● **Assignment**:
Please copy out every line of the listing below in which the word "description" appears.
──────── Extracted data ────────
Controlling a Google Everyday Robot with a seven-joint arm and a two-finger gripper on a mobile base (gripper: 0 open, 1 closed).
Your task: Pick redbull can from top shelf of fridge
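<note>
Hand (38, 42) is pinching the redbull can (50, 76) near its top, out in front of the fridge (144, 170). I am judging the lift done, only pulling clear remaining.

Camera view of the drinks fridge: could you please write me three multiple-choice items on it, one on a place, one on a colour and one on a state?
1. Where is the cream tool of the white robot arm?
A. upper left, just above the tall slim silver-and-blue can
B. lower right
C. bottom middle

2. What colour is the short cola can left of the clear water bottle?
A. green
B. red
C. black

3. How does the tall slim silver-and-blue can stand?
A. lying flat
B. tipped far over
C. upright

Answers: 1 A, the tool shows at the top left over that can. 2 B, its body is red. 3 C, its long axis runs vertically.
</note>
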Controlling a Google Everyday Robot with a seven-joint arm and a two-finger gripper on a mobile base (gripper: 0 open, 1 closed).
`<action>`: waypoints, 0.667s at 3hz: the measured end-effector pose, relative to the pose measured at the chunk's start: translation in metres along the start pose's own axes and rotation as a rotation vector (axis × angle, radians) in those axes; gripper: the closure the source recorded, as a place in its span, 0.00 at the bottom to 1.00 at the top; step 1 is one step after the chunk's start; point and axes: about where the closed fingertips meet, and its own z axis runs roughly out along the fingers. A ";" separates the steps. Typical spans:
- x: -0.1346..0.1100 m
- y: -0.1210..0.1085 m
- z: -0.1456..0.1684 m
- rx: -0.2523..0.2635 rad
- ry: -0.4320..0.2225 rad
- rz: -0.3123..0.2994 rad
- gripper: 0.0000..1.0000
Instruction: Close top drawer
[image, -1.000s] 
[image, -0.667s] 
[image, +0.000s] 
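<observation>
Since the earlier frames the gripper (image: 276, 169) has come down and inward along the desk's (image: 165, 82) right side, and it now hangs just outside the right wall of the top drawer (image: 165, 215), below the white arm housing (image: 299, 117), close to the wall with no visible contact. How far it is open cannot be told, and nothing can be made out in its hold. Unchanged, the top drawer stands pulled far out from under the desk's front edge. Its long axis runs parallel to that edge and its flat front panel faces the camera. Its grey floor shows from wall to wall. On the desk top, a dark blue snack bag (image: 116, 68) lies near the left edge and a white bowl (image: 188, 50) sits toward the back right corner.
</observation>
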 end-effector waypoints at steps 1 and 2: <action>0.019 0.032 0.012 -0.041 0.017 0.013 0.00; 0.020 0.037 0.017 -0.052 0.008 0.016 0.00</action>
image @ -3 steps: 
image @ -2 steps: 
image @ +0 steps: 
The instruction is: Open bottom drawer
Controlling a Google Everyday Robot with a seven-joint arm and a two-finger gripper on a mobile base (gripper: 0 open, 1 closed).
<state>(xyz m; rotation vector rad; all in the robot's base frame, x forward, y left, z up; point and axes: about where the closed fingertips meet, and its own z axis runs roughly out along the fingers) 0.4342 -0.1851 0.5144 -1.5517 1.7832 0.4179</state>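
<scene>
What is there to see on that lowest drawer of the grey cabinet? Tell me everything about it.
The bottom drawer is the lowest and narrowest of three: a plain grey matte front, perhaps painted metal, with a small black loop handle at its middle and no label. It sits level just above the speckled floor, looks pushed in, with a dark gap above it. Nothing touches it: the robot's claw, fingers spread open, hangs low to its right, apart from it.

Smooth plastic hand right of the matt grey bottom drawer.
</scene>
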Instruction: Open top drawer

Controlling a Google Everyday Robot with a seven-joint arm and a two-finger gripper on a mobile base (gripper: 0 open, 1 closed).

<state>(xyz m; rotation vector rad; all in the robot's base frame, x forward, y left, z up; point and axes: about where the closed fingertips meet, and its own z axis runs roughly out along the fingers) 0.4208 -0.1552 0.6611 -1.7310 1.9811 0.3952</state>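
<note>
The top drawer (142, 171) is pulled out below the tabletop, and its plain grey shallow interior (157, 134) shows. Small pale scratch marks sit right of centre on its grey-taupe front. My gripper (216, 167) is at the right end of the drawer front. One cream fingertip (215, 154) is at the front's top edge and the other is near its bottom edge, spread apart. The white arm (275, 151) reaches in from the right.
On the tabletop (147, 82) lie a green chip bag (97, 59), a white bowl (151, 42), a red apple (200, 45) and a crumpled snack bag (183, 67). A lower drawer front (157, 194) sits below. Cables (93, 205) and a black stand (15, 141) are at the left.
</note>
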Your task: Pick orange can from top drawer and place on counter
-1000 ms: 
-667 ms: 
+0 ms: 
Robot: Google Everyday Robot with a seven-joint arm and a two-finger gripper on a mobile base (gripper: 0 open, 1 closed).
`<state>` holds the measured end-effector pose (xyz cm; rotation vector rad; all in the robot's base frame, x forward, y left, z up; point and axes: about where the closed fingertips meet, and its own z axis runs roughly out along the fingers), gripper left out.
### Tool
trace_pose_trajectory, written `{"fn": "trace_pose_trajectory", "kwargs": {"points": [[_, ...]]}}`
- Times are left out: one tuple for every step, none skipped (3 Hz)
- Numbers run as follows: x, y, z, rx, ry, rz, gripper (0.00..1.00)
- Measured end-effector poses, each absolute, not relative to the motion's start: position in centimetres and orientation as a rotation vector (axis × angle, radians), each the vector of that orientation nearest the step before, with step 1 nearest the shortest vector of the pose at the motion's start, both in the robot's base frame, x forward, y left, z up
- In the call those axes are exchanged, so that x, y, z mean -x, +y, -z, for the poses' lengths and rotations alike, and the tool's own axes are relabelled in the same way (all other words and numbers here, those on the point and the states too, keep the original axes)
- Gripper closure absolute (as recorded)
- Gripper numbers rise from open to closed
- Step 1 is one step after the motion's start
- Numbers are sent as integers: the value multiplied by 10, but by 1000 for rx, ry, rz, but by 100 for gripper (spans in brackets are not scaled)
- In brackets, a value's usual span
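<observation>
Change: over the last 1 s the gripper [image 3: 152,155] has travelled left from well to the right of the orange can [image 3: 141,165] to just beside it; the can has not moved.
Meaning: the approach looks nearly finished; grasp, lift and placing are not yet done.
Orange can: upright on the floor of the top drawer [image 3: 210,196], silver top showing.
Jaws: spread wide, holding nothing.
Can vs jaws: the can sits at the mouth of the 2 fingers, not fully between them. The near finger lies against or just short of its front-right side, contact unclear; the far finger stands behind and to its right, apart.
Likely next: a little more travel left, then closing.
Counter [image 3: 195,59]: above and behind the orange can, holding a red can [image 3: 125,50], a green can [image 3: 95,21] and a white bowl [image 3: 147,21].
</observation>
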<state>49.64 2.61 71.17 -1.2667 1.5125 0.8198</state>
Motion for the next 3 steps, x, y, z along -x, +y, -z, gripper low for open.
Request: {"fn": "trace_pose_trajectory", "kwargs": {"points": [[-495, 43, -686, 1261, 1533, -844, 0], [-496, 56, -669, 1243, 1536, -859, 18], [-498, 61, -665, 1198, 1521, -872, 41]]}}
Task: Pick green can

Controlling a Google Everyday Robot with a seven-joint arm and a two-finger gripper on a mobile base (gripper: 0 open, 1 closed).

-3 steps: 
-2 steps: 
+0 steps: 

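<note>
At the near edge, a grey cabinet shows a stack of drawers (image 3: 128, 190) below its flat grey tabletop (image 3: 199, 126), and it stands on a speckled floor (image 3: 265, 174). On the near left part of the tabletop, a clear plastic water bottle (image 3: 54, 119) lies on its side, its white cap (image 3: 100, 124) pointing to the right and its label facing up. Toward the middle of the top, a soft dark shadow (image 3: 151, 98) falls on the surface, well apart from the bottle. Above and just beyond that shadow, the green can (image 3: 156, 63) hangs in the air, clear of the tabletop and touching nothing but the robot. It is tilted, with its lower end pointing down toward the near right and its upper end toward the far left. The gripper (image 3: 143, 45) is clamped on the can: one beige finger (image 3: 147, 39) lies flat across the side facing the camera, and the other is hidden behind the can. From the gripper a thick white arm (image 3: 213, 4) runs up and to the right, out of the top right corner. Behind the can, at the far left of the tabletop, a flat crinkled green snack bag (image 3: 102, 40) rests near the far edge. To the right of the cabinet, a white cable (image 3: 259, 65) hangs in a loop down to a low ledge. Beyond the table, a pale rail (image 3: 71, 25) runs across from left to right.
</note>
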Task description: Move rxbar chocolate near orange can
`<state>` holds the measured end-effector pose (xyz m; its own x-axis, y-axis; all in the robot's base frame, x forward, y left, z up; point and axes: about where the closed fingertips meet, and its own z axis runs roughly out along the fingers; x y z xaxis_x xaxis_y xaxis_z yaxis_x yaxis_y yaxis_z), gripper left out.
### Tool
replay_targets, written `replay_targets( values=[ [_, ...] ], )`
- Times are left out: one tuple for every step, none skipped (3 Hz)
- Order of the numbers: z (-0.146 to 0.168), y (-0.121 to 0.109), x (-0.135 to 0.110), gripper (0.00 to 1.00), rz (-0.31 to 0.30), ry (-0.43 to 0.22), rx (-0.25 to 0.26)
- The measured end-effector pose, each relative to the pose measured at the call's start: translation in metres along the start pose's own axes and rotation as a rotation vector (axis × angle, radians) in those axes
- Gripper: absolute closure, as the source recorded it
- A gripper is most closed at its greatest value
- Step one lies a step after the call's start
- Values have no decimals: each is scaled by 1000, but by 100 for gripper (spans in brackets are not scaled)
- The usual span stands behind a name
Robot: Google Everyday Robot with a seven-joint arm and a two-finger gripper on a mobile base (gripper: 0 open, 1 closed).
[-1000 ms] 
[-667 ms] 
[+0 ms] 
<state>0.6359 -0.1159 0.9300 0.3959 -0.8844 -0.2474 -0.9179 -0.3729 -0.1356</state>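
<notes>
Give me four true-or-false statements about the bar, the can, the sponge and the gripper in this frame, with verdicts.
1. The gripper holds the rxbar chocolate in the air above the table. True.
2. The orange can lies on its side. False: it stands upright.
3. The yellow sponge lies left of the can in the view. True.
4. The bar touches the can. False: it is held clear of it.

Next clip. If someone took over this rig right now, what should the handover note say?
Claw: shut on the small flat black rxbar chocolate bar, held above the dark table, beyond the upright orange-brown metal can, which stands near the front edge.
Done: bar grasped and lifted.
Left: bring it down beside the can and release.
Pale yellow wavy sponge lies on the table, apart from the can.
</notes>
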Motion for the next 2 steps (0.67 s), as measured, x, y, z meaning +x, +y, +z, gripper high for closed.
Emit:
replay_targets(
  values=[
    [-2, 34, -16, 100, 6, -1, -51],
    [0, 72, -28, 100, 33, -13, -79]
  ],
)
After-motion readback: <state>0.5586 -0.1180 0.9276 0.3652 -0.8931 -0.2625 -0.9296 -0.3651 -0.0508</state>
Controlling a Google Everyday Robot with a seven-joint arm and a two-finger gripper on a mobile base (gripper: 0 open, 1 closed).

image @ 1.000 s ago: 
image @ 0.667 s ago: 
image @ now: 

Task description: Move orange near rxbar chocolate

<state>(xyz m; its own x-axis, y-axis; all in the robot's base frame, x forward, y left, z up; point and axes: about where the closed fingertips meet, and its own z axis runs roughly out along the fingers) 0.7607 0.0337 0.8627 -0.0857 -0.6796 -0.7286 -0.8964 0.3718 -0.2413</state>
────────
● **Exercise response**:
Task description: Move rxbar chocolate near orange can
Task description: Move orange near rxbar chocolate

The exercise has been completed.